Alaska, for example, has asked its residents to get tested three or four days after returning and to lay low until they’ve received a negative test result.
Ige also said the state has been working with private sector partners to administer tests to those who request it for travel purposes, and Green said some states are offering tests to all their residents. Green said CVS is one of the companies Hawaii is working with to provide pre-testing on the mainland.

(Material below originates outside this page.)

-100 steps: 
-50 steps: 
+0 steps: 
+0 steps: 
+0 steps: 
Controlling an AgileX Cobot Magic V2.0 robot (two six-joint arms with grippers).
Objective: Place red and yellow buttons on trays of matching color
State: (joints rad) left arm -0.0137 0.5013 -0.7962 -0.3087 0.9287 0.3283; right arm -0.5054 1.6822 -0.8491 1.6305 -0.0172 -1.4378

Mayor Harry Kim said he told Ige on Wednesday he decided to support the lifting of the quarantine for out-of-state arrivals after the governor agreed to use a geographic information system developed by Hawaii County Civil Defense to monitor incoming passengers from out of state.
The system is a digitized data base that will use information from the mandatory travel forms, Kim said.
“We had no real-time data, nobody did … as afar as who they are, where they’re staying, dates, etc.,” Kim said.
Kim said he wanted the system in place by July 1 so authorities “could get the bugs out” by Aug. 1, and said Ige agreed.
“The airlines had already indicated that they were really going to ramp up the planes coming to the Big Island, and I said we have to use this month to really perfect this system and train people,” Kim said.